## Exercise
Only an exact, complete copy of the listing will serve as the answer.

## Exercise data
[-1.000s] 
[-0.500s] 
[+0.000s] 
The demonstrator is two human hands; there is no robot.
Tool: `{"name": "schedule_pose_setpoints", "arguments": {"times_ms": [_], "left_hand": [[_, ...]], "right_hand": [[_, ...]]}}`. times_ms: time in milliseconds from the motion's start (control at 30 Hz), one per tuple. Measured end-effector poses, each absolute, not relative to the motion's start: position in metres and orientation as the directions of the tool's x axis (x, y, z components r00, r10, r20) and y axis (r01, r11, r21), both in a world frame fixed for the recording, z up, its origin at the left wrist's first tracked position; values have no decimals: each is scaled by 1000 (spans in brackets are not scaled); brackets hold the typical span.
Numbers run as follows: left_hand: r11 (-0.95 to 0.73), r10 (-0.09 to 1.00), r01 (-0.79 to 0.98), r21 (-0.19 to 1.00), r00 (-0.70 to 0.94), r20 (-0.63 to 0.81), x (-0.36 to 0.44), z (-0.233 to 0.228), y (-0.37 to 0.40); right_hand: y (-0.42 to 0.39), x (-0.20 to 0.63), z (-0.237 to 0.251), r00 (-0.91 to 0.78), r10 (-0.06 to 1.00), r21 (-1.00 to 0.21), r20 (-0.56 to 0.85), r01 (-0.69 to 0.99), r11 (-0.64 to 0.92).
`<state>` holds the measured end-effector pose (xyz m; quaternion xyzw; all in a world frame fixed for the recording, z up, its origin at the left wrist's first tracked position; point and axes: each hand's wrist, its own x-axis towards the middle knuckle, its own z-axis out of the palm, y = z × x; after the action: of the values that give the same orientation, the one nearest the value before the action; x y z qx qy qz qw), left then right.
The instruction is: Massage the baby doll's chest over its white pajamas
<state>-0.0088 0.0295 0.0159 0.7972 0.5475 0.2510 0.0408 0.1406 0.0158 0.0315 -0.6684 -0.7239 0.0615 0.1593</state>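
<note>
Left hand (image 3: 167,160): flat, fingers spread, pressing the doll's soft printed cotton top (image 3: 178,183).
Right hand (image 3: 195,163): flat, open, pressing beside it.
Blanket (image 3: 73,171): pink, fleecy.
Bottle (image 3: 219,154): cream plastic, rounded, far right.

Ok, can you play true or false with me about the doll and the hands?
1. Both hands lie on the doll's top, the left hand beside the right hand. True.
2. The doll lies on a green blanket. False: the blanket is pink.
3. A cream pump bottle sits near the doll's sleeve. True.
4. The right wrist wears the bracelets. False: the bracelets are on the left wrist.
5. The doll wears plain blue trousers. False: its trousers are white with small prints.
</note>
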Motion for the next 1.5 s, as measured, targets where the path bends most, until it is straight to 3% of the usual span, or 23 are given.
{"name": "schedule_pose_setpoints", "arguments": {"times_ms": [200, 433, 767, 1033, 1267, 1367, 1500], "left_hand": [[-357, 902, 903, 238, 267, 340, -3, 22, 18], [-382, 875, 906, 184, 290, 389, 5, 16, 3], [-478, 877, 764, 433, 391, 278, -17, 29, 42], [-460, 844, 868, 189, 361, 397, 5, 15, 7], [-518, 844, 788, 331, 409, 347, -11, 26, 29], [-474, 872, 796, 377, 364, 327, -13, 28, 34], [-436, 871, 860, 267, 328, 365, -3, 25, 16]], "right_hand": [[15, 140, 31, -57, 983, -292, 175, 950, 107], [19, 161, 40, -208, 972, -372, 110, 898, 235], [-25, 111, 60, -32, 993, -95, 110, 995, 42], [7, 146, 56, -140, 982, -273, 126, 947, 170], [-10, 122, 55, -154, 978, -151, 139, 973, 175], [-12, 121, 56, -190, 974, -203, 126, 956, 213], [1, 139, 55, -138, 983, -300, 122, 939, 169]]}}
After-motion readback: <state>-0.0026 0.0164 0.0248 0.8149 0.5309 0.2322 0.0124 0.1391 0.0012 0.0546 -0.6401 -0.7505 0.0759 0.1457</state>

## Solution to this problem
[-1.000s] 
[-0.500s] 
[+0.000s] 
The demonstrator is two human hands; there is no robot.
Tool: `{"name": "schedule_pose_setpoints", "arguments": {"times_ms": [_], "left_hand": [[_, ...]], "right_hand": [[_, ...]]}}`. times_ms: time in milliseconds from the motion's start (control at 30 Hz), one per tuple. Measured end-effector poses, each absolute, not relative to the motion's start: position in metres and orientation as the directions of the tool's x axis (x, y, z components r00, r10, r20) and y axis (r01, r11, r21), both in a world frame fixed for the recording, z up, its origin at the left wrist's first tracked position; values have no decimals: each is scaled by 1000 (spans in brackets are not scaled); brackets hold the typical span.
Numbers run as follows: left_hand: r11 (-0.95 to 0.73), r10 (-0.09 to 1.00), r01 (-0.79 to 0.98), r21 (-0.19 to 1.00), r00 (-0.70 to 0.94), r20 (-0.63 to 0.81), x (-0.36 to 0.44), z (-0.233 to 0.228), y (-0.37 to 0.40); right_hand: y (-0.42 to 0.39), x (-0.20 to 0.63), z (-0.237 to 0.251), r00 (-0.91 to 0.78), r10 (-0.06 to 1.00), r21 (-1.00 to 0.21), r20 (-0.56 to 0.85), r01 (-0.69 to 0.99), r11 (-0.64 to 0.92).
`<state>` holds the measured end-effector pose (xyz m; quaternion xyzw; all in a world frame fixed for the recording, z up, its origin at the left wrist's first tracked position; point and axes: each hand's wrist, its own x-axis towards the middle knuckle, its own z-axis out of the palm, y = z × x; after the action: of the values that give the same orientation, the one nearest the value before the action; x y z qx qy qz qw), left then right.
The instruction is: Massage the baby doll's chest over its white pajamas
<state>-0.0088 0.0295 0.0159 0.7972 0.5475 0.2510 0.0408 0.1406 0.0158 0.0315 -0.6684 -0.7239 0.0615 0.1593</state>
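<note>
Left hand (image 3: 167,160): flat, fingers spread, pressing the doll's soft printed cotton top (image 3: 178,183).
Right hand (image 3: 195,163): flat, open, pressing beside it.
Blanket (image 3: 73,171): pink, fleecy.
Bottle (image 3: 219,154): cream plastic, rounded, far right.

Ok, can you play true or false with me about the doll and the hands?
1. Both hands lie on the doll's top, the left hand beside the right hand. True.
2. The doll lies on a green blanket. False: the blanket is pink.
3. A cream pump bottle sits near the doll's sleeve. True.
4. The right wrist wears the bracelets. False: the bracelets are on the left wrist.
5. The doll wears plain blue trousers. False: its trousers are white with small prints.
</note>
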Motion for the next 1.5 s, as measured, targets where the path bends most, until it is straight to 3% of the usual span, or 23 are given.
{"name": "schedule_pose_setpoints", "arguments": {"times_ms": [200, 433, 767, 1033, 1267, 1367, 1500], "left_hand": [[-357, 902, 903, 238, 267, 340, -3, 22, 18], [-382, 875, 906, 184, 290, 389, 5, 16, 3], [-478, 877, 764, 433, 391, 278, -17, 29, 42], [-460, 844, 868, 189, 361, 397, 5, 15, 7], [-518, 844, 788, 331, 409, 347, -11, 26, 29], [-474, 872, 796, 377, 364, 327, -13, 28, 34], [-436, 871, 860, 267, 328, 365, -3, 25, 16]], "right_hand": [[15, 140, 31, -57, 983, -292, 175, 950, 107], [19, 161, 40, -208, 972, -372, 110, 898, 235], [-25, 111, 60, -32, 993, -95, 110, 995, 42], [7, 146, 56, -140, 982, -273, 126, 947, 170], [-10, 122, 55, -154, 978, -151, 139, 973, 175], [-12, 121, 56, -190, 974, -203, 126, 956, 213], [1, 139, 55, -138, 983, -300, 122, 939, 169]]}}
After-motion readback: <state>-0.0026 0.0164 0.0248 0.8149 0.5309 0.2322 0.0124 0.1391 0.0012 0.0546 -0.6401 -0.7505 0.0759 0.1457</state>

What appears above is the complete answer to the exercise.